Transcribe, word for word and without additions, each line below from the one containing "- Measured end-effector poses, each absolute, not" through the one containing "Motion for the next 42", both ends included.

══════════

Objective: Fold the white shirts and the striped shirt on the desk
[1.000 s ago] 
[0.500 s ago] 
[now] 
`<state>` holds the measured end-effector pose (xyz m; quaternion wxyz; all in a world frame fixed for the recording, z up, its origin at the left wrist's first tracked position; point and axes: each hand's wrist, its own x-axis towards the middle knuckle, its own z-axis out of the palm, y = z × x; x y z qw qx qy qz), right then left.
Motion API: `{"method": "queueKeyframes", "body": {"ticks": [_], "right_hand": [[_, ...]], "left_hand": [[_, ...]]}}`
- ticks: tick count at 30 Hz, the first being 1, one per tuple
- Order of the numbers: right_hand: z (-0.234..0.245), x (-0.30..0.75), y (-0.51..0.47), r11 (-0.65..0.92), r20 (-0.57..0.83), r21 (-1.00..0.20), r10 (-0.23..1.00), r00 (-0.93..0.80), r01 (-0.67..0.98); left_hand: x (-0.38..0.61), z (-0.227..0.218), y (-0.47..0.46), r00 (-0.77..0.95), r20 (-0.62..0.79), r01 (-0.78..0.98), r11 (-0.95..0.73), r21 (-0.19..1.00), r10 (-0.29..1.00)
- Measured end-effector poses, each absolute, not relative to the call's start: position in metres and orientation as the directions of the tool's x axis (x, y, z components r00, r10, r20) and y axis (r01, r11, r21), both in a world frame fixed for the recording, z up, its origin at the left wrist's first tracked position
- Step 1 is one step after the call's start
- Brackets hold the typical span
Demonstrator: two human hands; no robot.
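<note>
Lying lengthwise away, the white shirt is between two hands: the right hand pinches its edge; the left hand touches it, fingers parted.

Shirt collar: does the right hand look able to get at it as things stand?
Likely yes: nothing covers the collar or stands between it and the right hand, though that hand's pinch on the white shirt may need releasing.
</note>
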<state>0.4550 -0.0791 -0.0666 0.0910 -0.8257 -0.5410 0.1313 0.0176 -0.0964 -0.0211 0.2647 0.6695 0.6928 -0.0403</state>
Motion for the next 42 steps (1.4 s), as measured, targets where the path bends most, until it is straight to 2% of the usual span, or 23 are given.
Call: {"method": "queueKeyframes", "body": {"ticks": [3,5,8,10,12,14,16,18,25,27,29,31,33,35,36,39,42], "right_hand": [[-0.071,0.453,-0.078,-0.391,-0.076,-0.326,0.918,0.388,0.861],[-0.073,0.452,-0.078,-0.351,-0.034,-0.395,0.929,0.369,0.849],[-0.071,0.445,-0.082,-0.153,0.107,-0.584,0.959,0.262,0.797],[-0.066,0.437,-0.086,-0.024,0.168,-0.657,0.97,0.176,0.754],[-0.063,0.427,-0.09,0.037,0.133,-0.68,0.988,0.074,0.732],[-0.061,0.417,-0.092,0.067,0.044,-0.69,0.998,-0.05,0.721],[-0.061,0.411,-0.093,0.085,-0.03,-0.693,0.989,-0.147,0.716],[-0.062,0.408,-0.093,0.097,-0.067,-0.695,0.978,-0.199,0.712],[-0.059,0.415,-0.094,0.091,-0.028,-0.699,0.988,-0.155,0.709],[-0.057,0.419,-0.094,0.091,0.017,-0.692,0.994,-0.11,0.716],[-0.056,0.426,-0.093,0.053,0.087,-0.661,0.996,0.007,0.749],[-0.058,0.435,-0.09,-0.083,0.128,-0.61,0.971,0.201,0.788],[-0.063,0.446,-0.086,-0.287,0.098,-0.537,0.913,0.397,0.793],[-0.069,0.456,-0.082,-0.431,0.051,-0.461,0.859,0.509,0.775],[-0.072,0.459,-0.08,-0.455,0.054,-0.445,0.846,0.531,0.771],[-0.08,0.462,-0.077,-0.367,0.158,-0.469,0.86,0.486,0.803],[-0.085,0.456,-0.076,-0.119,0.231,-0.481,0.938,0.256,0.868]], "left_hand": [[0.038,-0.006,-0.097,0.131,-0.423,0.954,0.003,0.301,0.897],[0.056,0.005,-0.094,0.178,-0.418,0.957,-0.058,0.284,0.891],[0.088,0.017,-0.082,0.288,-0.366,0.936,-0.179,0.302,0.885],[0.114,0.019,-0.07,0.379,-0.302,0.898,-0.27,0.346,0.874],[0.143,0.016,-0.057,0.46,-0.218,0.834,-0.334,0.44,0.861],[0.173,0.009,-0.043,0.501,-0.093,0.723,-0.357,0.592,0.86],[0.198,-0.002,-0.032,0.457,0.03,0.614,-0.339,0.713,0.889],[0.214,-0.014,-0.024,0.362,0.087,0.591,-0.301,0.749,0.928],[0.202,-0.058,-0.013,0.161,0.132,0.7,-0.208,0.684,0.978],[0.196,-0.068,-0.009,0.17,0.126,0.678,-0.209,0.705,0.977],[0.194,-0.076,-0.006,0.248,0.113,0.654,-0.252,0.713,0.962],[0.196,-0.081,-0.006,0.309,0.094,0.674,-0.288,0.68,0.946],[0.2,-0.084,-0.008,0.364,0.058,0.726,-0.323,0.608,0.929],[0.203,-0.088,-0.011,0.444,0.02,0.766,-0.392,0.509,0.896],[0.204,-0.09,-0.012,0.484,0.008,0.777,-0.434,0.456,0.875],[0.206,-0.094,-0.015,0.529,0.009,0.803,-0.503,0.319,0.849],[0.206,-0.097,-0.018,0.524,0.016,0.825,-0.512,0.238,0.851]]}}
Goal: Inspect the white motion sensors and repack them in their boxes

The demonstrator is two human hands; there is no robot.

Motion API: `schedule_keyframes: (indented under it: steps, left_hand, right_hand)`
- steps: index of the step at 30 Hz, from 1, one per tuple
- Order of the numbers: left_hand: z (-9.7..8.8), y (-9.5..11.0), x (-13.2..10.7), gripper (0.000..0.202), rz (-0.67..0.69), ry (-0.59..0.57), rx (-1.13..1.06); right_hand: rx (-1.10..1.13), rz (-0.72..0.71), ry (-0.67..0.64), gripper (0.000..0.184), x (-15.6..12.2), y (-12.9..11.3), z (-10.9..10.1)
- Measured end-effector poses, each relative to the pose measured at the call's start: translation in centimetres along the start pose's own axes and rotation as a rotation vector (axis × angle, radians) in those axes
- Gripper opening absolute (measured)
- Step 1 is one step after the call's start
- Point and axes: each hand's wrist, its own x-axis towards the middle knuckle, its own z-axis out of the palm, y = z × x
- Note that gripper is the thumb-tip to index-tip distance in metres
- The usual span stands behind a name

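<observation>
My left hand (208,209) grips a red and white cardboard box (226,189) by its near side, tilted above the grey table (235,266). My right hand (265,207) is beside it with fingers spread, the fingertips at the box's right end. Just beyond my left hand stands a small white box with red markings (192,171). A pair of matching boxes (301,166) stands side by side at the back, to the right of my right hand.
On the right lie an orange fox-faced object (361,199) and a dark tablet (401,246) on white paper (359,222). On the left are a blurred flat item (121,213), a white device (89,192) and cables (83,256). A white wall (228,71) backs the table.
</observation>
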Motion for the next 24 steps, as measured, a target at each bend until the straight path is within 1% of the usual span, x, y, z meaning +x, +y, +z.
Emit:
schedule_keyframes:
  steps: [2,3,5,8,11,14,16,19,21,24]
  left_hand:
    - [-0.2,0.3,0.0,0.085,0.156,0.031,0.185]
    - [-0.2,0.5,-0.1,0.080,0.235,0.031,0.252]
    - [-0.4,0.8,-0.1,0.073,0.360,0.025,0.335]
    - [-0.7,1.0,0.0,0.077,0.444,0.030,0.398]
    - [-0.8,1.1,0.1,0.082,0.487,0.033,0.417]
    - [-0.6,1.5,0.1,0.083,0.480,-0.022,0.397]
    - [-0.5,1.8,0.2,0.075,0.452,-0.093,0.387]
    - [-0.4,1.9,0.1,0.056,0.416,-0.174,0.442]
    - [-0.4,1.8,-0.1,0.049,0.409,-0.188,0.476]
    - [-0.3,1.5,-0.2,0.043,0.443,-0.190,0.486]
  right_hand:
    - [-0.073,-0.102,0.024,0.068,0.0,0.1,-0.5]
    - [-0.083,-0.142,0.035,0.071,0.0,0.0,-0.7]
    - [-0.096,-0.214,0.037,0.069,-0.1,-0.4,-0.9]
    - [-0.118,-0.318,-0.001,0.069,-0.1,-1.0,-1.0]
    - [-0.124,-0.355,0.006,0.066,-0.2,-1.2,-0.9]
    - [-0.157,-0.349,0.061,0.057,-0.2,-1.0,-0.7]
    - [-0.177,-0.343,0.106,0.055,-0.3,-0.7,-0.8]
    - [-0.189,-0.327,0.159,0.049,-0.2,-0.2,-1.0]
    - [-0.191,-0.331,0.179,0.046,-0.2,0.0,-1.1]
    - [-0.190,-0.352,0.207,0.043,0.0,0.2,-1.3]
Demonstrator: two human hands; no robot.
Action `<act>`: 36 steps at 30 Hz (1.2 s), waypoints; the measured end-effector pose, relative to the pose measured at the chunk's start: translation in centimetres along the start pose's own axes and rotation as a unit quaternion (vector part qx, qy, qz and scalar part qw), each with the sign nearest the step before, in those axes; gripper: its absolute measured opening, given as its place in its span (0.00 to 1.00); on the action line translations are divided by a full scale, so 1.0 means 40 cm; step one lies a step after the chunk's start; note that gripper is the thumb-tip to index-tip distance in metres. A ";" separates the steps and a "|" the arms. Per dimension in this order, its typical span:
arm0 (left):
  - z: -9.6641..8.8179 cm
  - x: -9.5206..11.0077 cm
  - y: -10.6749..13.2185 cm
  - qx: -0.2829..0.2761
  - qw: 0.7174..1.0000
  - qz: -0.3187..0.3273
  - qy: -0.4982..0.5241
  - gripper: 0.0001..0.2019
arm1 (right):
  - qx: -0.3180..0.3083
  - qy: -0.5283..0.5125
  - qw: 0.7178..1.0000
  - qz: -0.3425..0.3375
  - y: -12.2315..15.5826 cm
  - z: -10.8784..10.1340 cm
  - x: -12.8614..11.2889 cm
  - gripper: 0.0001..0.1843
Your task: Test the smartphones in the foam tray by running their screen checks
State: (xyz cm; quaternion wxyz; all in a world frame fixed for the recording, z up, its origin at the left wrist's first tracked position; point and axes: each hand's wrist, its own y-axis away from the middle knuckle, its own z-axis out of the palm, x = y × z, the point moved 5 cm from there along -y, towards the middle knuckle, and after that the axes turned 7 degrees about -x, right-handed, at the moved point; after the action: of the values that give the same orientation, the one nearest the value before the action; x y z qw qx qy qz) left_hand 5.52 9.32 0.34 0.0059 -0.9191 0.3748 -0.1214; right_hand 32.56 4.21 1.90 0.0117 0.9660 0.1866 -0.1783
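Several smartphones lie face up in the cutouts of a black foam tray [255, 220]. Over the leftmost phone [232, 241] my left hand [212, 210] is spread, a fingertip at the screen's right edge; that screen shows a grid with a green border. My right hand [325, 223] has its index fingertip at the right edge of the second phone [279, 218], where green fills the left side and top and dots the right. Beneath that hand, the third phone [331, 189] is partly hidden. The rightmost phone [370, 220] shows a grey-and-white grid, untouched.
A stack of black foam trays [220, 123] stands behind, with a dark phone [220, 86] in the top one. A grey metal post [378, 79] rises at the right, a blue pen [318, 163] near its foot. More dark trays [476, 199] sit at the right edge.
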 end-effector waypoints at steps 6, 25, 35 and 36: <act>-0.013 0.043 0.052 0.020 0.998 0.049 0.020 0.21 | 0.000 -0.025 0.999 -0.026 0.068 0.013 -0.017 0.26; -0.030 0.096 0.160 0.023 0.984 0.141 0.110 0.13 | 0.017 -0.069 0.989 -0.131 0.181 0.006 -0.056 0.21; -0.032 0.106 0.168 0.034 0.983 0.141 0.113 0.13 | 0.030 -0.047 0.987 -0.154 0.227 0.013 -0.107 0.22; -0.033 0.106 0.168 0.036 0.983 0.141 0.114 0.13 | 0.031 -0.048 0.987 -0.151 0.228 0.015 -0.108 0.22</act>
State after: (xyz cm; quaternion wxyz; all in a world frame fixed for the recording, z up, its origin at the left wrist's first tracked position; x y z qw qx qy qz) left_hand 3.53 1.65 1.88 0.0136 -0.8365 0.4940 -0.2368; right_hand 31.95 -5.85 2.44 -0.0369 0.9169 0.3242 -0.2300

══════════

= Answer section =
- Measured end-effector poses, each absolute, not relative to the call's start: position in metres and orientation as the directions of the tool's x axis (x, y, z components r00, r10, r20) and y axis (r01, r11, r21), both in a world frame fixed for the recording, z up, its origin at the left wrist's first tracked position
- Step 1 is one step after the call's start
- Brackets hold the typical span
Demonstrator: two human hands; no robot.
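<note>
Lying lengthwise away, the white shirt is between two hands: the right hand pinches its edge; the left hand touches it, fingers parted.

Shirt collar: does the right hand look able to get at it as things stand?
Likely yes: nothing covers the collar or stands between it and the right hand, though that hand's pinch on the white shirt may need releasing.
</note>
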<state>0.4550 -0.0791 -0.0666 0.0910 -0.8257 -0.5410 0.1313 0.0176 -0.0964 -0.0211 0.2647 0.6695 0.6928 -0.0403</state>
Motion for the next 42 steps (1.4 s), as measured, targets where the path bends most, until it is straight to 2% of the usual span, or 23 are given.

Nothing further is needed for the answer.